2019 Volume 84 Issue 1 Pages 89-92
Cytological investigations have been carried out in one wild accession of Anemone rupicola Cambess. collected from the cold deserts of Ladakh division of Jammu & Kashmir India. The chromosome count of 2n=16 was observed and is the first chromosome record for the species from India. Meiotic analysis showed structural heterozygosity for reciprocal translocations as indicated by the presence of multiple associations of four chromosomes. Detailed meiotic analysis showed Pollen Mother Cells (PMCs) with laggards (32.87%) and chromatin bridges (21.91%) at anaphases I, II (A I, II)/telophases I, II (T I, T II), leading to abnormal microsporogenesis. Consequently, abnormal sporads such as triads (37.14%) and polyads (28.57%) were formed. Structural heterozygosis and other associated abnormal meiotic irregularities in the species showed considerable pollen sterility (32.20%) which could be attributed to the presence of ring/chain shaped multivalent in PMCs.
Anemone rupicola Cambess. (Ranunculaceae) called as ‘Rock anemone’ ‘Wood anemone’ or ‘Wild swan’ is an erect, silky-pubescent, perennial herb characterized by large showy white flowers with pinkish undersides and a central boss of yellow stamens. A very common species grows on rocks, stream sides, stone cliffs and gravelly slopes between elevations 2400–4400 m in India. It is a hardy species and can withstand temperatures as low as −20°C. The seeds of plant are used against the number of ailments such as stomach worms, sharp pain, snake bites, tumor, indigestion, and gonorrhoea (Hao et al. 2017). The sap of crushed leaves is also used in treating of ears with pus.
As a part of a project to explore the cytogenetical diversity in the plants of Indian cold deserts, the present studies have been carried out in A. rupicola on an individual plant basis from the Ladakh Division of Jammu and Kashmir. The individual accession exists at the diploid level but showed evidence of reciprocal translocations. The present communication covers chromosome count, detailed meiotic course, microsporogenesis, and pollen fertility in the studied individual.
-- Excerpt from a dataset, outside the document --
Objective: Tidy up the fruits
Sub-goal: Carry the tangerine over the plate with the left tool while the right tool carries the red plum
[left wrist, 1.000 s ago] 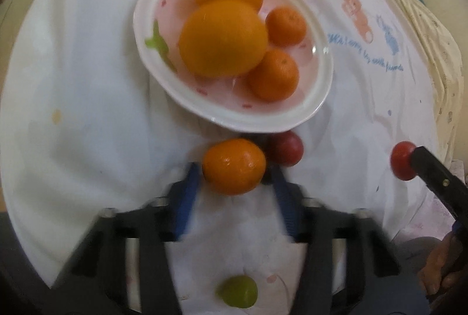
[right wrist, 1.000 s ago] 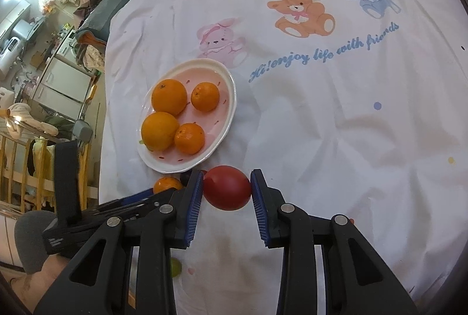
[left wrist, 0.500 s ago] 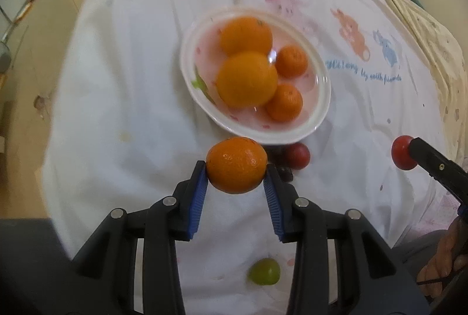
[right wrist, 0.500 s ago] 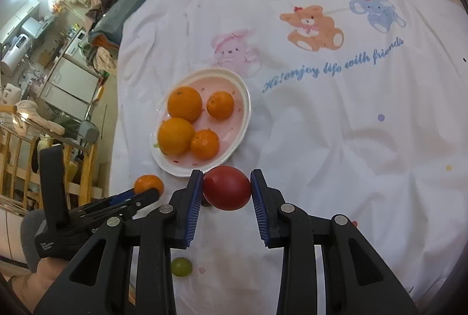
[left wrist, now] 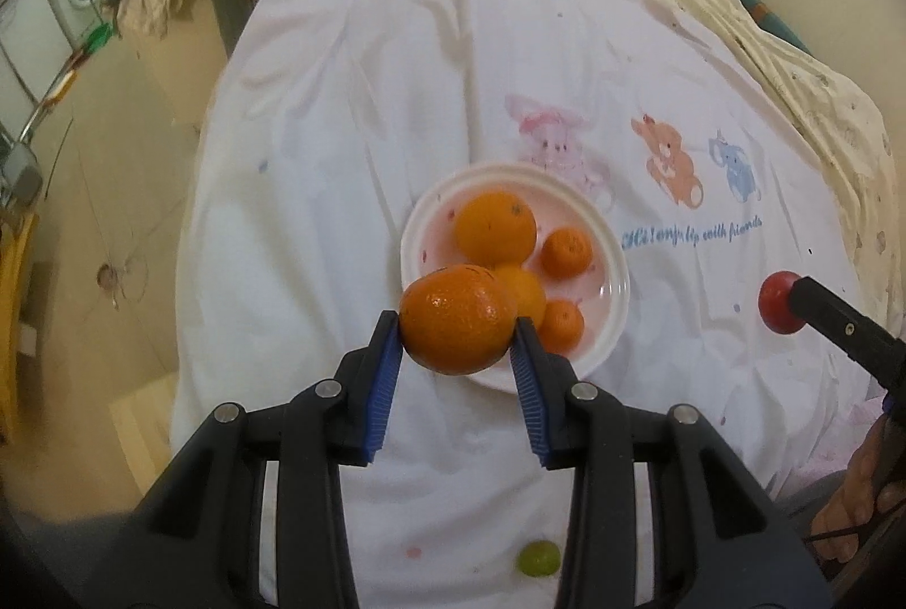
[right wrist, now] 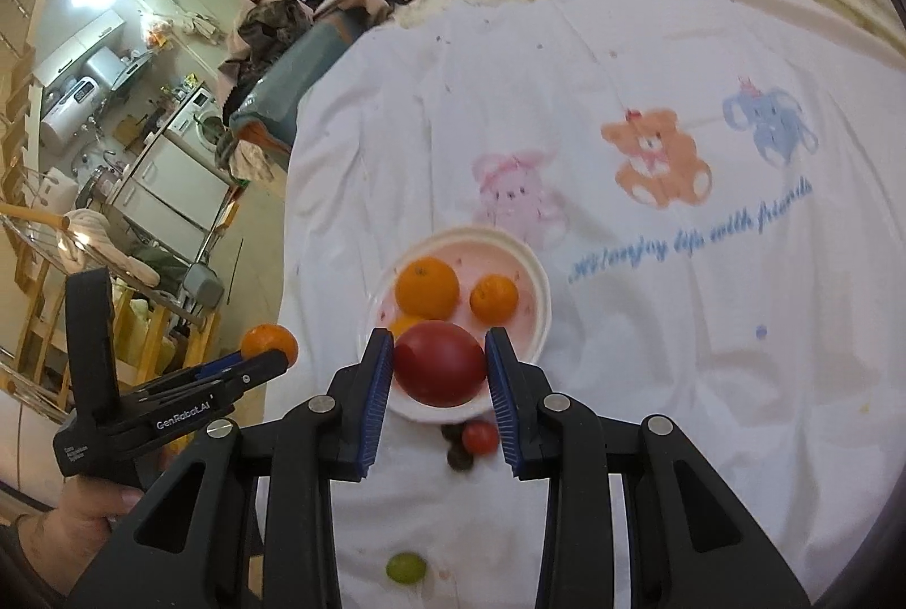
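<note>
My left gripper (left wrist: 457,346) is shut on a mandarin (left wrist: 456,320), held in the air in front of the white plate (left wrist: 614,264). That plate carries several oranges and mandarins, the biggest orange (left wrist: 496,224) at its back. My right gripper (right wrist: 439,368) is shut on a red tomato (right wrist: 439,363), lifted above the plate's (right wrist: 541,281) near rim. In the right wrist view the left gripper (right wrist: 266,361) shows at the left with its mandarin (right wrist: 269,342). The right gripper's tomato (left wrist: 780,302) shows at the right edge of the left wrist view.
A green grape (right wrist: 405,567) lies on the white printed sheet (right wrist: 651,326) near me, also seen as a green grape (left wrist: 538,558) between the left fingers. A small red tomato (right wrist: 479,437) and two dark grapes (right wrist: 460,459) lie just below the plate. Floor and furniture drop off to the left.
Both grippers have risen with their fruit, so the plate and sheet look smaller and farther. The left one has tilted up, showing more of the room.
</note>
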Demonstrator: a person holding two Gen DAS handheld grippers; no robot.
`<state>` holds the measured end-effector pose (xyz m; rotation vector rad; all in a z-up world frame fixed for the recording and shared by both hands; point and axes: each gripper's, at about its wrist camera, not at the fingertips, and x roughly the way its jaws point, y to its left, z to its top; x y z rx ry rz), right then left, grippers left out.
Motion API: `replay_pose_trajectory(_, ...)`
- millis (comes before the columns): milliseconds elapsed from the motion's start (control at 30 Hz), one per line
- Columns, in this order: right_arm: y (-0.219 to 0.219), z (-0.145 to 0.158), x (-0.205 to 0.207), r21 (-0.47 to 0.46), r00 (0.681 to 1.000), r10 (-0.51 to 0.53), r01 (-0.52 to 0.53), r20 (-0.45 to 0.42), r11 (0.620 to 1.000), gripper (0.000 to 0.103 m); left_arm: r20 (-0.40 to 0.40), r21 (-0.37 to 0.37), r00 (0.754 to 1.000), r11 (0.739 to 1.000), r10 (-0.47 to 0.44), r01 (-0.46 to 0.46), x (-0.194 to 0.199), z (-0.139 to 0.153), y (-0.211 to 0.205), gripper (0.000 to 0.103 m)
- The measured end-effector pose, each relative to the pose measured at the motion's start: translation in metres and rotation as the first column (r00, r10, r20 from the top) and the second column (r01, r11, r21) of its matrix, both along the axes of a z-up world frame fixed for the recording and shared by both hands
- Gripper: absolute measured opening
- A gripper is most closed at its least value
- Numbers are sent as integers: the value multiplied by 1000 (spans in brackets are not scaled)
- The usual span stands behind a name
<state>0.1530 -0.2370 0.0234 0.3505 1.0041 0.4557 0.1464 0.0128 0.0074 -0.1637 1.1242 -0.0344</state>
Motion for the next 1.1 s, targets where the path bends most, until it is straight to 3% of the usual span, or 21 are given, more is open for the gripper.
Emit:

For male meiotic studies, individuals were collected from a wild accession in the Sapi, Kargil District of Ladakh Division (elevation 4300 m) during July 2017. The young floral buds of various sizes of each individual were fixed in freshly prepared Carnoy’s fixative (6 ethanol : 3 chloroform : 1 acetic acid, v/v/v) for 24 h and stored in 70% ethanol in a refrigerator at 4°C. Young anthers of each plant were squashed in 1% acetocarmine and slides of PMCs were prepared. PMCs were carefully examined for chromosome counts during late prophase 1 (P I), metaphase I (M I) and A I/A II. A total of 113 PMCs were examined for determining the chromosome counts while 20–30 slides were prepared from different anthers of each plant for analysis of chromosomal associations. The sporad analysis was made by examining 400–500 PMCs of the plant by squashing the anthers in 1% acetocarmine. Pollen fertility was estimated through a stainability test, for which mature anthers were squashed in glycerol–acetocarmine (1 : 1) and 1% aniline blue dye. The pollen grains with fully stained cytoplasm and nuclei were counted as fertile and those with partially stained or unstained cytoplasm were as sterile. The voucher specimen was deposited d as PUN 62197 in the Herbarium, Department of Botany, Punjabi University, Patiala (PUN).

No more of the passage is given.